The development of dysplasia of the enamel is also affected by mutations of other genes. In particular, because of the imperfection of MMP-20, fermentation of calcium-dependent proteinase is disrupted. The latter is responsible for the formation of the enamel matrix.

Type of enamel dysplasia

In medical practice, it is common to distinguish four types of amelogenesis:

1. Hypoplastic .It occurs even at the stage of laying the dental tissues. Hypoplastic type is characterized by a violation of the functions of ameloblast.
2. Hypomaturation .It occurs against the background of a violation of the process of formation of enamel. In this case, the normal thickness of tooth enamel remains. However, there is a lack of mineral substances in it.
3. Hypocalcification .It develops due to the failure of the process of mineralization of tooth enamel. This type is characterized by active growth of crystallites. As a result, this anomaly leads to a decrease in the volume of minerals in the enamel.
4. Hypomaturation with hypoplasia .The intensity of the symptomatology is determined by summation by the sign of both pathologies.

Symptoms of

Regardless of the type of disease, it is accompanied by the following manifestations:

• thinning of the enamel;
• darkening of its surface;
• formation of depressions on the teeth located near the cheeks;
• partial or complete erasure of enamel and dentin.

Hypoplastic type of disease is characterized by:

• darkening of the enamel surface;
• delay in teething;
• decrease in the height of the bite;
• by the displacement of the head related to the temporomandibular joint.

In the hypomaturative type,

• shows a low X-ray enamel density, caused by a low content of minerals in it;
• the upper parts of the tooth are covered with small dots or stripes.

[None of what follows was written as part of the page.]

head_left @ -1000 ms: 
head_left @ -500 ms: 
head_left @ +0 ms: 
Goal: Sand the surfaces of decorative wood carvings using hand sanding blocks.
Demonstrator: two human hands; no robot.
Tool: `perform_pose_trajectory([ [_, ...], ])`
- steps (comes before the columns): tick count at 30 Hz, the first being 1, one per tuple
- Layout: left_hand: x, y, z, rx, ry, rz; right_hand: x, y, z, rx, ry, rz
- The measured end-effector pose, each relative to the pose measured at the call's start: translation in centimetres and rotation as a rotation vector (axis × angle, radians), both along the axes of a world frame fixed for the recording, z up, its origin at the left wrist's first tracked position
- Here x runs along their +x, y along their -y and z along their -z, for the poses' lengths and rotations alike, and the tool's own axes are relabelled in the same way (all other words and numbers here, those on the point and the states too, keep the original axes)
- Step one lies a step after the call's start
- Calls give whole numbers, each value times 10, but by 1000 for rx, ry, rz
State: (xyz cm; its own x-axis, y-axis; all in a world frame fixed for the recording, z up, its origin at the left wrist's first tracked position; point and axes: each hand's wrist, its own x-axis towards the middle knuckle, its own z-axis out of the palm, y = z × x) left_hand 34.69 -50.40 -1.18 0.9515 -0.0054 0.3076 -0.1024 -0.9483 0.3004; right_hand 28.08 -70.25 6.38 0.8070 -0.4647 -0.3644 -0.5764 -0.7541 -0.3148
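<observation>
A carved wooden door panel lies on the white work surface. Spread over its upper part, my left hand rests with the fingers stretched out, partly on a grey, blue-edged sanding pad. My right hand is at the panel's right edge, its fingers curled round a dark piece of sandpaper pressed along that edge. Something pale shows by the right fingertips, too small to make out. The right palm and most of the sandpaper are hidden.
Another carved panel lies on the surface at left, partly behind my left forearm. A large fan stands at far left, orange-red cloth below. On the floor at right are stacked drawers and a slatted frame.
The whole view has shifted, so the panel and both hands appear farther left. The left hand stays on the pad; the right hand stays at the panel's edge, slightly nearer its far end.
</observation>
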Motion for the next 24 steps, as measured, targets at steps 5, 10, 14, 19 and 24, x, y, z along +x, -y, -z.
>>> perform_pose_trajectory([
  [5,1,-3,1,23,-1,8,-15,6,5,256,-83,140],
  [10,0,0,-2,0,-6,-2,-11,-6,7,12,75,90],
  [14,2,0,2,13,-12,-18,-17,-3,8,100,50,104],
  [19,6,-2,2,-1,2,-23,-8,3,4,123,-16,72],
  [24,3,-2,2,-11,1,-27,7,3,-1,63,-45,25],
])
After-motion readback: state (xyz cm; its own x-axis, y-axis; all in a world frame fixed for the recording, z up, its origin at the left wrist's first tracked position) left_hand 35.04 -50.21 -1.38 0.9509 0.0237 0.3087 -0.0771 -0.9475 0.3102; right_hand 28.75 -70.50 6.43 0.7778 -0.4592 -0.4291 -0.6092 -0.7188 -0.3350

The hypocalcification type is accompanied by the following phenomena:

• enamel becomes soft, which results in its peeling;
• appearance of frequent chipping on the surface of the teeth;
• is lost shine of teeth.

Due to the fact that amelogenesis leads to thinning of the enamel, due to its gradual destruction, the teeth acquire various abnormal forms.

What does modern medicine offer?

The treatment of imperfect amelogenesis takes about one year. In this disease,

• applications with preparations containing fluoride and calcium are shown, this procedure is repeated every three months;
• application of casein phosphoprotein and amorphous calcium phosphate;
• restoration and prosthetics of teeth in case of diagnosis of significant damage.

Achieving a positive effect also allows timely treatment, during which problem teeth are covered with crowns.

Stenton-Capdepona Syndrome

Stenton-Capdepone Syndrome is a hereditary disease in which dysplasia of enamel and dentine occurs. In the presence of this pathology, one of the parents with a probability of 50%, it will manifest itself in the child.

The disease affects both sexes equally. The syndrome is characterized by a change in the color of the enamel and rapid abrasion of the teeth.

Aggressive factor

Researchers claim that this syndrome develops due to the mutation of the dentin-sialo-phosphoprotein gene, which is why the formation of the matrix protein is disrupted. This occurs even at the stage of the initial formation of the fetus inside the womb.

With such a disease there is no strong connection between the solid tissues of the tooth. In most cases, because of a genetic anomaly, the layer of preentin does not develop.

Symptom of

The main sign of hereditary opalescent dentin is the abnormal abrasion of dairy and permanent teeth. The disease is characterized by other signs:

• darkening of tooth enamel;
• thinning of the enamel, which leads to frequent cleavage and exposure of the dentin;
• decrease in the height of the occlusion, which is the reason for the decrease in the size of the lower part of the face;
• increased sensitivity of teeth( rarely detected).

Syndrome does not affect the process of teething.

Methods of therapy

The basis of the treatment of the syndrome is remineralizing therapy, which is aimed at preventing further erasure of the teeth.

Fluorine and calcium-containing preparations, vitamin and mineral complexes are prescribed for this purpose.

In case of serious damage to the teeth, crowns are installed or prosthetics is performed.